=== Problem ===
Please set down each line of the data again, unchanged.

=== Data shown ===
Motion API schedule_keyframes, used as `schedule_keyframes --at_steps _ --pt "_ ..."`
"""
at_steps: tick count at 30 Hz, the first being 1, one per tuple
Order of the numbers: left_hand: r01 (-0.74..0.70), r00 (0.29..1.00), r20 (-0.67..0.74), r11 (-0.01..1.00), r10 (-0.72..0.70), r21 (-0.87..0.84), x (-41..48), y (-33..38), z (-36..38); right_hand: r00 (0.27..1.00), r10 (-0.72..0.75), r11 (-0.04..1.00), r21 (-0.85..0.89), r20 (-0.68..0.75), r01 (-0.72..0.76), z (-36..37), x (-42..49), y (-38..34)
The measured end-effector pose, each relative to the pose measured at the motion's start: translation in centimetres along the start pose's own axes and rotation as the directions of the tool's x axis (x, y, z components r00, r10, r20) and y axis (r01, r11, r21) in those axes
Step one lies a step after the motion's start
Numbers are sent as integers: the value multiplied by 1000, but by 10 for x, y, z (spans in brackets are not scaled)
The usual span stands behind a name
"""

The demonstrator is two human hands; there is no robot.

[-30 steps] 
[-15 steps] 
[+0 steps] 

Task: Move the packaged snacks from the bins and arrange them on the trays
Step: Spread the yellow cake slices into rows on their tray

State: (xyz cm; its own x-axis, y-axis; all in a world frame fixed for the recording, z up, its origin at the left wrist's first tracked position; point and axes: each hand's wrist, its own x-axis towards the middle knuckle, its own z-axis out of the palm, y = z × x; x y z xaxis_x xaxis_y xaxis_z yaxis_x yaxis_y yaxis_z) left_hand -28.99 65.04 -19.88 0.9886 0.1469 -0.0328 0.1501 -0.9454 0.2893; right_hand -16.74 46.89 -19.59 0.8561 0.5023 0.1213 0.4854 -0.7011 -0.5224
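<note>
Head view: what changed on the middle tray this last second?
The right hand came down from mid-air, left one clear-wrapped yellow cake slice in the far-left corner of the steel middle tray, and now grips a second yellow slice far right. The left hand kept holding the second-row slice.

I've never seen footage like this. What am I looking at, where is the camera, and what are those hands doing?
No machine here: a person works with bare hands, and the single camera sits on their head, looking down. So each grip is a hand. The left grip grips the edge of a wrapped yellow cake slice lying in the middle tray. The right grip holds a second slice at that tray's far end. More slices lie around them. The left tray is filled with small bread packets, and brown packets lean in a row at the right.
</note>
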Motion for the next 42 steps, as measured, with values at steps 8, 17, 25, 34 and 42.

=== Answer to this task ===
Motion API schedule_keyframes, used as `schedule_keyframes --at_steps _ --pt "_ ..."`
"""
at_steps: tick count at 30 Hz, the first being 1, one per tuple
Order of the numbers: left_hand: r01 (-0.74..0.70), r00 (0.29..1.00), r20 (-0.67..0.74), r11 (-0.01..1.00), r10 (-0.72..0.70), r21 (-0.87..0.84), x (-41..48), y (-33..38), z (-36..38); right_hand: r00 (0.27..1.00), r10 (-0.72..0.75), r11 (-0.04..1.00), r21 (-0.85..0.89), r20 (-0.68..0.75), r01 (-0.72..0.76), z (-36..37), x (-42..49), y (-38..34)
The measured end-effector pose, each relative to the pose measured at the motion's start: translation in centimetres along the start pose's own axes and rotation as the directions of the tool's x axis (x, y, z components r00, r10, r20) and y axis (r01, r11, r21) in those axes
Step one lies a step after the motion's start
Numbers are sent as integers: the value multiplied by 1000, but by 10 for x, y, z (spans in brackets are not scaled)
The usual span stands behind a name
"""

The demonstrator is two human hands; there is no robot.

[-30 steps] 
[-15 steps] 
[+0 steps] 

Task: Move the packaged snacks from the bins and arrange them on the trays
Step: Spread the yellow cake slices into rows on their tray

State: (xyz cm; its own x-axis, y-axis; all in a world frame fixed for the recording, z up, its origin at the left wrist's first tracked position; point and axes: each hand's wrist, its own x-axis towards the middle knuckle, its own z-axis out of the palm, y = z × x; x y z xaxis_x xaxis_y xaxis_z yaxis_x yaxis_y yaxis_z) left_hand -28.99 65.04 -19.88 0.9886 0.1469 -0.0328 0.1501 -0.9454 0.2893; right_hand -16.74 46.89 -19.59 0.8561 0.5023 0.1213 0.4854 -0.7011 -0.5224
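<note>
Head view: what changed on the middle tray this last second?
The right hand came down from mid-air, left one clear-wrapped yellow cake slice in the far-left corner of the steel middle tray, and now grips a second yellow slice far right. The left hand kept holding the second-row slice.

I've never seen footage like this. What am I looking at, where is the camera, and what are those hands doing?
No machine here: a person works with bare hands, and the single camera sits on their head, looking down. So each grip is a hand. The left grip grips the edge of a wrapped yellow cake slice lying in the middle tray. The right grip holds a second slice at that tray's far end. More slices lie around them. The left tray is filled with small bread packets, and brown packets lean in a row at the right.
</note>
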Motion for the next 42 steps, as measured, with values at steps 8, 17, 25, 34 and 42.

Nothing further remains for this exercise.